Calling Any Function

Okay, the last section was kind of cheating. We only allowed for one possible signature of the function we might call, so we could copy the compiler output to put the arguments in the right place. We haven't done anything yet! In this section, we'll make our runtime_call function generic enough to handle functions that take any number of ints as arguments, and return a single int.

(the leap from here to supporting functions that take and return variables of different type is not trivial, but I think also not very instructive. In order to actually finish this post, I decided to stop here and restrict my libffi to only work with functions of this type. For more information on supporting functions that take arbitrary types of arguments, see one of the links in the Resources)

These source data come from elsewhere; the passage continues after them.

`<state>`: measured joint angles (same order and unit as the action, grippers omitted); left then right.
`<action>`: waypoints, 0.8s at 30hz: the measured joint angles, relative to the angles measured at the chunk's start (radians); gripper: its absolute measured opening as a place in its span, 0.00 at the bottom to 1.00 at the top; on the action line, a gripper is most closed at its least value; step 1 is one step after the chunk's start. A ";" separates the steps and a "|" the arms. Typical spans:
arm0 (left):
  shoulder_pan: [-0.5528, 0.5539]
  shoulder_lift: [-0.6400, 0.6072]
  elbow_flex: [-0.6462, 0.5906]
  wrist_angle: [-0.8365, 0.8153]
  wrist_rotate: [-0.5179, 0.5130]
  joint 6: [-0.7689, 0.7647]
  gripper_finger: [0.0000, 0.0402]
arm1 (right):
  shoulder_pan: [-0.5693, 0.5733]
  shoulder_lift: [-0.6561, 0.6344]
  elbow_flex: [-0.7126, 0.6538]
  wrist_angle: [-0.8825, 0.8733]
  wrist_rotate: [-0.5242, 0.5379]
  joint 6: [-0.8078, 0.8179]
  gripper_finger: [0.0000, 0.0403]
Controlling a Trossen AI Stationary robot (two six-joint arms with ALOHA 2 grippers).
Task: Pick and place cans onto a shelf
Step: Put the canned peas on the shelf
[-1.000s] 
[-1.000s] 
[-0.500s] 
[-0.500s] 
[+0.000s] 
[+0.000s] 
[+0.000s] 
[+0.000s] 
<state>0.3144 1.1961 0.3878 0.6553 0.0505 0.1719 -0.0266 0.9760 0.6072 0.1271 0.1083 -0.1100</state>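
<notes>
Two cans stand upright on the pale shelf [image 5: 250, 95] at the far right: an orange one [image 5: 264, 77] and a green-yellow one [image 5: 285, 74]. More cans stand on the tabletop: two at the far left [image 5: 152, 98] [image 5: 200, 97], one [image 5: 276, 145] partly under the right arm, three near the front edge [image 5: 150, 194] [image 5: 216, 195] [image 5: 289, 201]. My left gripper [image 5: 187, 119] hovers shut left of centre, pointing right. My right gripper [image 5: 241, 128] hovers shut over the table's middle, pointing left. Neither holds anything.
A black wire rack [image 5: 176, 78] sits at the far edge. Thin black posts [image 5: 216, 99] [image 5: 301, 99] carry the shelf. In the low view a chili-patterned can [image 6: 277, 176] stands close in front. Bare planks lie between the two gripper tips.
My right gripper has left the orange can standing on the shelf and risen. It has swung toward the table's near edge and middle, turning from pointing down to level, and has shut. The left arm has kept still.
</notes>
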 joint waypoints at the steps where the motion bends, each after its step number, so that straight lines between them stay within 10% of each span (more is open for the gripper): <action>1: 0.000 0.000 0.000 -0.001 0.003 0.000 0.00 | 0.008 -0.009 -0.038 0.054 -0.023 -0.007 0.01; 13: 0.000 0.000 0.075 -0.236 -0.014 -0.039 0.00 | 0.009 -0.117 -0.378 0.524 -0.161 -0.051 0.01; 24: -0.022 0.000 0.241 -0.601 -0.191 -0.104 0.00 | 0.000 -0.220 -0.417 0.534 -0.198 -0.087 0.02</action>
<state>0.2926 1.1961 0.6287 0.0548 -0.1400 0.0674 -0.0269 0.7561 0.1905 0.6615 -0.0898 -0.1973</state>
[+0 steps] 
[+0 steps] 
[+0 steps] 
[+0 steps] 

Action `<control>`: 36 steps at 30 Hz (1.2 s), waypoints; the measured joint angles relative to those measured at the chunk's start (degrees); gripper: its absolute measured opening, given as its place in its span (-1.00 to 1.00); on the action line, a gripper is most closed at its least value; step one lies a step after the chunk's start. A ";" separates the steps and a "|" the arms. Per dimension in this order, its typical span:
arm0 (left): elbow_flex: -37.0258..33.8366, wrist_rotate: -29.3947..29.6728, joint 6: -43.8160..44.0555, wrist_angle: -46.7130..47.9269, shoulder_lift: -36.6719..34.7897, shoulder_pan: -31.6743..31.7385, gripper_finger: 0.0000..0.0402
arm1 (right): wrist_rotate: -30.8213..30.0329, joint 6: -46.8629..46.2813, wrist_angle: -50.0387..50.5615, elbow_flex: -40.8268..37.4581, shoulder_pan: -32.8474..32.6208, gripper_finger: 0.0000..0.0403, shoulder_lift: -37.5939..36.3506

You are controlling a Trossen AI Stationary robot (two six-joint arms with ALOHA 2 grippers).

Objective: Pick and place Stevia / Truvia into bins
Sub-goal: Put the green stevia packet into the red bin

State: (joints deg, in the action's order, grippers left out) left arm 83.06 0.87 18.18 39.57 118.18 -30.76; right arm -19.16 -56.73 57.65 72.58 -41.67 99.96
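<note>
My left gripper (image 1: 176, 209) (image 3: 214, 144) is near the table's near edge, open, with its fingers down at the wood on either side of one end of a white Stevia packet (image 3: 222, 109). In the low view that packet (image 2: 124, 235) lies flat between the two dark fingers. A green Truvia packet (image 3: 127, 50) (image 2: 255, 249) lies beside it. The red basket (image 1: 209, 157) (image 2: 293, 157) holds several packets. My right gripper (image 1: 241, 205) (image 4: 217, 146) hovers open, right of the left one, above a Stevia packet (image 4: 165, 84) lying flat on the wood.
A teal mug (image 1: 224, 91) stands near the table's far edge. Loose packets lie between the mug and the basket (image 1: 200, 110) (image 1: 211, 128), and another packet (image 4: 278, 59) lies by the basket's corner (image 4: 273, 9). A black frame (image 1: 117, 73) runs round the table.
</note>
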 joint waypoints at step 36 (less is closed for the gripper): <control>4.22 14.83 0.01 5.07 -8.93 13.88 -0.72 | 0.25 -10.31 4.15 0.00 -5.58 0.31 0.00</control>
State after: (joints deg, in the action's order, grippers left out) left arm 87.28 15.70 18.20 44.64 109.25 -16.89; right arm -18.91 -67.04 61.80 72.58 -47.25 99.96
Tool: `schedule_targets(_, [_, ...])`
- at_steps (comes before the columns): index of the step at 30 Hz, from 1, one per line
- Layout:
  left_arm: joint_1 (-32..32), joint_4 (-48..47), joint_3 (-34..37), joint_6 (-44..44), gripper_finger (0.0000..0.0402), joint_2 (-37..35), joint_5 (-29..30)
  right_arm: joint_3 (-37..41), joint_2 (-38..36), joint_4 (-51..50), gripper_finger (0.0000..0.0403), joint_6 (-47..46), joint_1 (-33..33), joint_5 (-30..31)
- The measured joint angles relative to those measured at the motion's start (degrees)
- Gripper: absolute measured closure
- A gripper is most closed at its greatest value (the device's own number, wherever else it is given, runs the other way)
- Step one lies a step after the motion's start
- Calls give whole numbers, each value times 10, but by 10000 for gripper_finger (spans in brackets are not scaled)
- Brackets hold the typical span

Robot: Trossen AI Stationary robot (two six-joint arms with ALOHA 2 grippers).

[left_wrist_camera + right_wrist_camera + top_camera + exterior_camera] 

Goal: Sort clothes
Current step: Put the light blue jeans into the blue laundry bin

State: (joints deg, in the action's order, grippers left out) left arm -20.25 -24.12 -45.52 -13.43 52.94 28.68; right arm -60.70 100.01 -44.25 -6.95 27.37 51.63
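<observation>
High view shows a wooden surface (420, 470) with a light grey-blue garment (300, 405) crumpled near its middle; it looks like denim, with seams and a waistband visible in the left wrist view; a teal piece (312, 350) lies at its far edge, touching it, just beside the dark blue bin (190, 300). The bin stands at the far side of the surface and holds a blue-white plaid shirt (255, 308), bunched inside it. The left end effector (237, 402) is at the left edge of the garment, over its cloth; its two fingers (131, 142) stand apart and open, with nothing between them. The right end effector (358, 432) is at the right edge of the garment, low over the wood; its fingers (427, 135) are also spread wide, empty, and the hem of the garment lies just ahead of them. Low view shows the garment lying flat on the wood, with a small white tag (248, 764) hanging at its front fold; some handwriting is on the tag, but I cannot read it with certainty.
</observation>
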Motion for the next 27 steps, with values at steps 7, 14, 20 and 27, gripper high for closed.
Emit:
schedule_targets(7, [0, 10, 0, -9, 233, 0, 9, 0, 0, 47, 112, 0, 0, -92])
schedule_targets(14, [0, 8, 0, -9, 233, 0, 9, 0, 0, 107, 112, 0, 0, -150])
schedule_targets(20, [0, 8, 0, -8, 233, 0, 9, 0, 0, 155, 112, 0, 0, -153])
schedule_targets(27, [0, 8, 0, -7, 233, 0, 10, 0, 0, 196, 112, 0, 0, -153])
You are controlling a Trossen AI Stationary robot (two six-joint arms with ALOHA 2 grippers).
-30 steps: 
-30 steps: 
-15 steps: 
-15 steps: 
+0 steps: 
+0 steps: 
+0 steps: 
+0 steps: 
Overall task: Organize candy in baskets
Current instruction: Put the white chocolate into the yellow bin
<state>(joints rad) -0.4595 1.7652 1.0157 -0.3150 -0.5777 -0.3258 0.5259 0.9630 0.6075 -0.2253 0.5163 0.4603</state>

For this section, we'll actually need to figure out what the calling convention on our platform is (I'm using Linux, and include a Vagrantfile for a Linux VM in the repo). We'll be implementing the calling convention for 64bit linux, which is known officially as "System V AMD64 ABI" (see this link for more information).

We're interested in the following aspects of this ABI (the following points are quotes from the above link)

On x86-64 Linux, the first six function arguments are passed in registers %rdi, %rsi, %rdx, %rcx, %r8, and %r9, respectively. The seventh and subsequent arguments are passed on the stack, about which more below. The return value is passed in register %rax.

That link uses AT&T syntax for registers, while Compiler Explorer and NASM default to using Intel syntax.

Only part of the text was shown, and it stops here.